▶ **WHAT IS NEEDED**
In the records below, please retype word for word every line from the one containing "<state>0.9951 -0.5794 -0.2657" through the final one, both included, and nothing else.

▶ **WORKING DATA**

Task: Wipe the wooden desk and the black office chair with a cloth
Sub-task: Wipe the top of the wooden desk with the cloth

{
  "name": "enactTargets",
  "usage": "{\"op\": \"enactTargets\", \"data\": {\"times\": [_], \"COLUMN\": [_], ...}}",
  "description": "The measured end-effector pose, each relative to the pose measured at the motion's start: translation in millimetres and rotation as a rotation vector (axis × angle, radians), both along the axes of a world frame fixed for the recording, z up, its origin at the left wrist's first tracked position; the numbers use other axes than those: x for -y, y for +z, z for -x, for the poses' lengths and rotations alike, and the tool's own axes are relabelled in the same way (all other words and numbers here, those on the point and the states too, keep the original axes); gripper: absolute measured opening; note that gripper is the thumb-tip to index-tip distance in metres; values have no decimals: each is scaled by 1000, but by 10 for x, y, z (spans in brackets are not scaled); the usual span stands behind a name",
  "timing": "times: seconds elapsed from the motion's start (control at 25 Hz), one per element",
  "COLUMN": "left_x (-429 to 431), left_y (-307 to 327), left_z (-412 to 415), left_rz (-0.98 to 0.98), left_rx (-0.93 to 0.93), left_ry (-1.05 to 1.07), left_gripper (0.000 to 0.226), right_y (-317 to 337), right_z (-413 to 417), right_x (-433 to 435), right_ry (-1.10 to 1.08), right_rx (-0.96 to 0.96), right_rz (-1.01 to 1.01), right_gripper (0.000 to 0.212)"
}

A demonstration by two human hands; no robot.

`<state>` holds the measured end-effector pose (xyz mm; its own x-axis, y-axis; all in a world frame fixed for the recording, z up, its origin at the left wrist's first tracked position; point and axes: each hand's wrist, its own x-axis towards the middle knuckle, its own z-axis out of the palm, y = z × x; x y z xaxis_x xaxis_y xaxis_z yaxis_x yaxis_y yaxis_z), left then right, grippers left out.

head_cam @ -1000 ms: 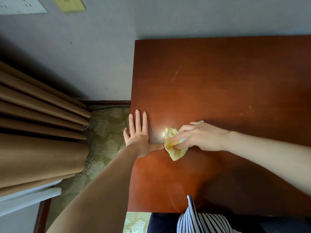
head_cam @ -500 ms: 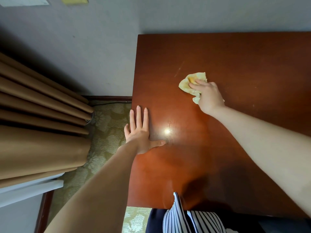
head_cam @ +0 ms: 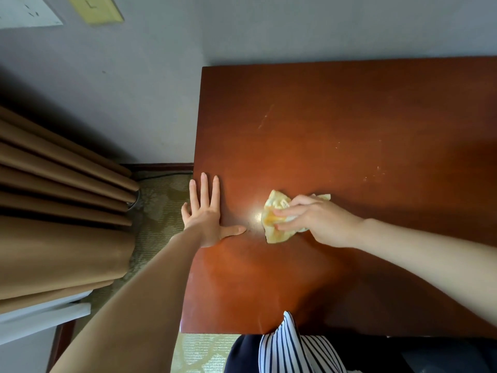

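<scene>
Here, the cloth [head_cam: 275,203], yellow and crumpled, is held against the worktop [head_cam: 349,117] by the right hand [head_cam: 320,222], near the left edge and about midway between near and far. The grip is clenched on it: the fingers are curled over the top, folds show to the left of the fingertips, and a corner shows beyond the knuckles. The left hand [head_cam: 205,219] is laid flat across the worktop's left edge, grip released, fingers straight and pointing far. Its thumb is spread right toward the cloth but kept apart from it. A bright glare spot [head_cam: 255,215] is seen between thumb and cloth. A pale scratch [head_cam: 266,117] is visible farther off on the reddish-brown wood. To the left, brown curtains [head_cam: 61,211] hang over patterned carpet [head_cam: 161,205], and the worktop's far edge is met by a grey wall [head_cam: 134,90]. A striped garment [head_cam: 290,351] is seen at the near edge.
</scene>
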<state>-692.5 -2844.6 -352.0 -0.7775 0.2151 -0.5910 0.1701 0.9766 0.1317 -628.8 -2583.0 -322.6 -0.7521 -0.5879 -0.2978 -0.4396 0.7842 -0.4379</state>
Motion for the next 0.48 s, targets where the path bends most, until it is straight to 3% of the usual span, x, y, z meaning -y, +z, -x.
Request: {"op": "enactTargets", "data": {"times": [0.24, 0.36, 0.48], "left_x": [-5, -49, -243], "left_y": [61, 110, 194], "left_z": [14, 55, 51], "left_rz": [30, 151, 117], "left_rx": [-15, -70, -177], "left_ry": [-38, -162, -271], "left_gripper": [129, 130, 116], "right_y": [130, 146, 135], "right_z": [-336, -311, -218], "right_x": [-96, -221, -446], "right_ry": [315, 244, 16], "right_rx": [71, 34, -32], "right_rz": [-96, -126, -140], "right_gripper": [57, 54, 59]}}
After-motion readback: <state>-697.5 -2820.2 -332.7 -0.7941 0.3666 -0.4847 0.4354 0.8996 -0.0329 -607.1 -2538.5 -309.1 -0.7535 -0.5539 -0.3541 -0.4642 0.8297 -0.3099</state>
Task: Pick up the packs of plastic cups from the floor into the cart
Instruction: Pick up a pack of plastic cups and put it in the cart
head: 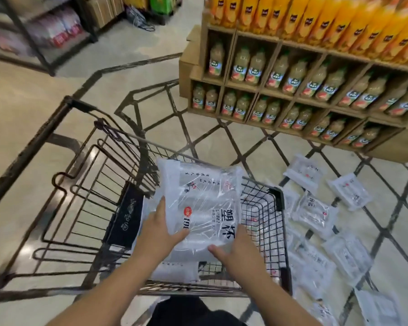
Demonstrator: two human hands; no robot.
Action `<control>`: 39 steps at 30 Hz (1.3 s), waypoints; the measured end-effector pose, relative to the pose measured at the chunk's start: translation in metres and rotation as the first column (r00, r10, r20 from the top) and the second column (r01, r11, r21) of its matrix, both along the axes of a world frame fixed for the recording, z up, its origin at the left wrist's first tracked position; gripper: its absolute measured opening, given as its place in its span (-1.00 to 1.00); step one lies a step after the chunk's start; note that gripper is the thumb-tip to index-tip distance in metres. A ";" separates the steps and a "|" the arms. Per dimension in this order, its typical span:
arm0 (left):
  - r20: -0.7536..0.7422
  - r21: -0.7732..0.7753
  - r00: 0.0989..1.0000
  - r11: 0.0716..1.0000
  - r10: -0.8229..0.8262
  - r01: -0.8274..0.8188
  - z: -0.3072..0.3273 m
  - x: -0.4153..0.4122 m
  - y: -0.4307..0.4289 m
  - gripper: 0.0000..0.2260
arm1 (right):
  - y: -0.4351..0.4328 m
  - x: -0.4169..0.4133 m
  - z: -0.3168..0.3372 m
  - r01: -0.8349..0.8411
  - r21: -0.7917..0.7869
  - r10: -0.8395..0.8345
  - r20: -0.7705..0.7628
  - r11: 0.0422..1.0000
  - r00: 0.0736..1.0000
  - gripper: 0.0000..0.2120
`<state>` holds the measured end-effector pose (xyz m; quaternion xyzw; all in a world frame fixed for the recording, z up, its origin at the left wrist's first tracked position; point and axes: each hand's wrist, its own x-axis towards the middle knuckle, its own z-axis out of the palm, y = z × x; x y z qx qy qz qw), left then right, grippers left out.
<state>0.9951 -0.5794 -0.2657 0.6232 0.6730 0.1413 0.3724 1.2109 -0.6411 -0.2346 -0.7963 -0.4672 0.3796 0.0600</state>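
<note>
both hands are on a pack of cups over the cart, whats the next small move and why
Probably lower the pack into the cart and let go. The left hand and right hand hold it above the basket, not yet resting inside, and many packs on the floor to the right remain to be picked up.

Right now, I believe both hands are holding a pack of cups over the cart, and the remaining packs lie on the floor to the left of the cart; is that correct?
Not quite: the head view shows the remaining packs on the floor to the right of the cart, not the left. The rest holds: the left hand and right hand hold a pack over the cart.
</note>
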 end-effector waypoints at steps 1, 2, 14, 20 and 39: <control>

▶ **ANSWER FOR THE TASK**
<state>0.9951 -0.5794 -0.2657 0.6232 0.6730 0.1413 0.3724 1.2109 -0.6411 -0.2346 -0.7963 -0.4672 0.3796 0.0600</state>
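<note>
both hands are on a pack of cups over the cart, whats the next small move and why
Probably lower the pack into the cart and let go. The left hand and right hand hold it above the basket, not yet resting inside, and many packs on the floor to the right remain to be picked up.

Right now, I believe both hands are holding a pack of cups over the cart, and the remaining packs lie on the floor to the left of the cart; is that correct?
Not quite: the head view shows the remaining packs on the floor to the right of the cart, not the left. The rest holds: the left hand and right hand hold a pack over the cart.
</note>
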 end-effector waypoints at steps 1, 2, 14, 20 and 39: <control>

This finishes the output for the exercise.